Die Schweiz, das Land der Familienwappen
Die meisten Schweizer Familien führen ein Wappen. Dies mag im Ausland erstaunen, wo die Kunst der Heraldik oft dem Adel vorbehalten ist. Die Wappenbegeisterung der Schweizerinnen und Schweizer lässt sich mit Tradition, aber auch mit Modeerscheinungen erklären.
In der Schweiz besitzt die überwiegende Mehrheit der einheimischen Familien ein eigenes Familienwappen.
«Der Anteil der Familien mit Wappen ist je nach Kanton unterschiedlich, aber immer hoch. Im Kanton Freiburg haben 80 bis 90 Prozent der Familien ein eigenes Wappen», sagt Heribert Bielmann, Präsident des Freiburger Instituts für Heraldik und GenealogieExterner Link.
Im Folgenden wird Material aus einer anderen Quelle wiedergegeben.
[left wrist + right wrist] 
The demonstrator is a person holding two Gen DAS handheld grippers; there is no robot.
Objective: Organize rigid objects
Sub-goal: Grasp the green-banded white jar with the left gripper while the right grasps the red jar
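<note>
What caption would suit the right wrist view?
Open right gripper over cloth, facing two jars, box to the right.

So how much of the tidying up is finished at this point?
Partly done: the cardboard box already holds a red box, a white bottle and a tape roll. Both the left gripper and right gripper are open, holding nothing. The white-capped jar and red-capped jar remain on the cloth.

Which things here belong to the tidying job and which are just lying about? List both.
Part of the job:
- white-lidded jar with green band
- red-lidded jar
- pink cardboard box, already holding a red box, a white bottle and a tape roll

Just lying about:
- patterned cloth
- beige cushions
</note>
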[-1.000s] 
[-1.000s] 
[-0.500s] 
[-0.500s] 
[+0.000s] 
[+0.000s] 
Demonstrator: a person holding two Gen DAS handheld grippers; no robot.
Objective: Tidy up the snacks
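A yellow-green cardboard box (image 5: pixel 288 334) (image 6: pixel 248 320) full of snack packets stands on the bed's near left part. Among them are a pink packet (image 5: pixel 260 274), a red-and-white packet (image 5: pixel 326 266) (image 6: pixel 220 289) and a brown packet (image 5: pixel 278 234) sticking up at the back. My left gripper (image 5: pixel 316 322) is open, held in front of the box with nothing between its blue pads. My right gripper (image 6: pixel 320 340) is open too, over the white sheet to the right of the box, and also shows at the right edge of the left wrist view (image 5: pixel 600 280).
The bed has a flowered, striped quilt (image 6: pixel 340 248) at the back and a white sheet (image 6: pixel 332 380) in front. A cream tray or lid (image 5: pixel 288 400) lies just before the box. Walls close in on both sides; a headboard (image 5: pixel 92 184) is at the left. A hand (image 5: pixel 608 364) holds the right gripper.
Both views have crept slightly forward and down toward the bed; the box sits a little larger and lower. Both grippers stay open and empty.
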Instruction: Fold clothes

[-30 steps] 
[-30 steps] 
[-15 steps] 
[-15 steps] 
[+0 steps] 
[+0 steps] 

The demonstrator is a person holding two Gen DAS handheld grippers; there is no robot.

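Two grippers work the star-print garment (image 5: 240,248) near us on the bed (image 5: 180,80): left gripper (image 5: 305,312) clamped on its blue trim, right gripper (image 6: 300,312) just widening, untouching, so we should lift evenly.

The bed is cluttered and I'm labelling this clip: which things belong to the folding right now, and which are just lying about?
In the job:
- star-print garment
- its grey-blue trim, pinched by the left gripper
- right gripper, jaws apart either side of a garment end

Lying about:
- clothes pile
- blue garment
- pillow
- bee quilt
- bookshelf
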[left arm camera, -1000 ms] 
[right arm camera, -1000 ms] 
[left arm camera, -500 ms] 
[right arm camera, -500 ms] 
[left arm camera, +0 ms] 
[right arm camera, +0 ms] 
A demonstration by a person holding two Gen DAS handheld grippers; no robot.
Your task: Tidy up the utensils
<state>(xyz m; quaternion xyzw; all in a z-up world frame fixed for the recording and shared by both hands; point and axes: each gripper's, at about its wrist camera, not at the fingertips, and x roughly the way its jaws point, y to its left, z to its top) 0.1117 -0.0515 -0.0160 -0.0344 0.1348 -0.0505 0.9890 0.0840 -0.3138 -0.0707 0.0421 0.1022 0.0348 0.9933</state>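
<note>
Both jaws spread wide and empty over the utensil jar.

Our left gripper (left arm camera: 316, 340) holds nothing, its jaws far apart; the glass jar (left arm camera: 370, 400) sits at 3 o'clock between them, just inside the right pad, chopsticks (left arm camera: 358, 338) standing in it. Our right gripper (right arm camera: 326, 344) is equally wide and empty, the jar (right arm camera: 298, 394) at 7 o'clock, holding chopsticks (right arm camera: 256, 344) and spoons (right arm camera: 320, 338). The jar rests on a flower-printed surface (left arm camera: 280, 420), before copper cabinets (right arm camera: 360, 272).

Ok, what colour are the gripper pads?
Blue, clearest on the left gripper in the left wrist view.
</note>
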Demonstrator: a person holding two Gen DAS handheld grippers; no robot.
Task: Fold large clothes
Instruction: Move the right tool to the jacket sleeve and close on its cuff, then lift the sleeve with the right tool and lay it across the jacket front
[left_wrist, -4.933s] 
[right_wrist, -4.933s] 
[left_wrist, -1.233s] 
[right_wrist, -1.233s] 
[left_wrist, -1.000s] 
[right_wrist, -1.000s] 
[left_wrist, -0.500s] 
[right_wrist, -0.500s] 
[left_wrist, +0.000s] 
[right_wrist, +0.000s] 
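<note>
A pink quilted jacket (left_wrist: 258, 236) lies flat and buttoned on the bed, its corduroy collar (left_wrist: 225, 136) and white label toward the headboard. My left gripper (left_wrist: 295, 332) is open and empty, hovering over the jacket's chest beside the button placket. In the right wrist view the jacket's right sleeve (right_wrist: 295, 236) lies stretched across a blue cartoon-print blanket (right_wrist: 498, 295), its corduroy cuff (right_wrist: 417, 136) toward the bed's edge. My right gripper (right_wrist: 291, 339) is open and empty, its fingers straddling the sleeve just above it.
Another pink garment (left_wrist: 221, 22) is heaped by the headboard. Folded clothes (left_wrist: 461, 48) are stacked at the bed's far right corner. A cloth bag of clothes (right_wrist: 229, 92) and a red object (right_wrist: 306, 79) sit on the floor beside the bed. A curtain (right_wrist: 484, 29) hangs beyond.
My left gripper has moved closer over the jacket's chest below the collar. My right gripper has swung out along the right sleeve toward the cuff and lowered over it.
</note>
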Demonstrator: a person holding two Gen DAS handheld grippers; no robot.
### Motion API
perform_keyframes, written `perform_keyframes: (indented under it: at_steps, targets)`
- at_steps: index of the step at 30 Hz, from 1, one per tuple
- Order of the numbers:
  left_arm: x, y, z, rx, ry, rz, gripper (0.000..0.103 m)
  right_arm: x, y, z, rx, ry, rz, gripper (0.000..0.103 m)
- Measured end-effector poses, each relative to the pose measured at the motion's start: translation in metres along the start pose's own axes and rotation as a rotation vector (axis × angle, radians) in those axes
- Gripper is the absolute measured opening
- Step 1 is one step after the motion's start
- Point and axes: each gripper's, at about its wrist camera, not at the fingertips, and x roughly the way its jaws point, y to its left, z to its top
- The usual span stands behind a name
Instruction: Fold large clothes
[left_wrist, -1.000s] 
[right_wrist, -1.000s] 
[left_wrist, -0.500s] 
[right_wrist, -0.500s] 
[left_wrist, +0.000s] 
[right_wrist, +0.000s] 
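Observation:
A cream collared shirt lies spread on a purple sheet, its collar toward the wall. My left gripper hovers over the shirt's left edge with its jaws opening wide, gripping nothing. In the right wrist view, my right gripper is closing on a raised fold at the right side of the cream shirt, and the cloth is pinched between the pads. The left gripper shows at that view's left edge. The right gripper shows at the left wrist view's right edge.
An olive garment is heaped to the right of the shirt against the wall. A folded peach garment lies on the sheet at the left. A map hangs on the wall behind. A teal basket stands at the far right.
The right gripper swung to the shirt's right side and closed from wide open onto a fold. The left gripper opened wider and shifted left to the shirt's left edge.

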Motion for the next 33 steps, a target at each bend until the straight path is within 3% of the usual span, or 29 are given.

Vom Ritter zum einfachen Volk
Die Heraldik hat ihren Ursprung im Mittelalter, als Wappen «als Unterscheidungsmerkmale der durch ihre Rüstung unkenntlich gewordenen Ritter» nötig wurden, wie das Historische Lexikon der Schweiz festhältExterner Link.
Im Lauf der Jahrhunderte breitete sich der Brauch auf andere Gesellschaftsschichten aus und erreichte schliesslich auch das gemeine Volk.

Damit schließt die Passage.